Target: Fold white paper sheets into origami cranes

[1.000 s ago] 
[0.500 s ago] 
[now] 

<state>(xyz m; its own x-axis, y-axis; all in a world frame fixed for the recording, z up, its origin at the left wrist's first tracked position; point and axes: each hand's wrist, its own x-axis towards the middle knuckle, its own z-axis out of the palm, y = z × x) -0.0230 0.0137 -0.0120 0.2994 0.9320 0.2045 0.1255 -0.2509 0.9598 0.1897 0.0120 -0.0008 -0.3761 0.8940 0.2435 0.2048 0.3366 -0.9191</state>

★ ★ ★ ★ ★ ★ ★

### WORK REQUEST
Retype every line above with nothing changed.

### THE ANSWER
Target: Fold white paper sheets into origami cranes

[1.000 s ago] 
[0.500 s ago] 
[now] 

<state>(xyz m; its own x-axis, y-axis; all in a world frame fixed for the recording, z up, its origin at the left wrist's first tracked position; point and axes: each hand's wrist, its own x-axis towards the middle knuckle, its own z-axis out of the palm, y = z × x) -0.0230 0.0137 -0.0120 0.2994 0.9320 0.2045 0.1255 -0.2509 0.9598 0.1897 0.0120 -0.0008 -0.3761 0.8940 0.2435 0.2048 0.3366 -0.9191</state>

The answer has been given, and the exercise is complete.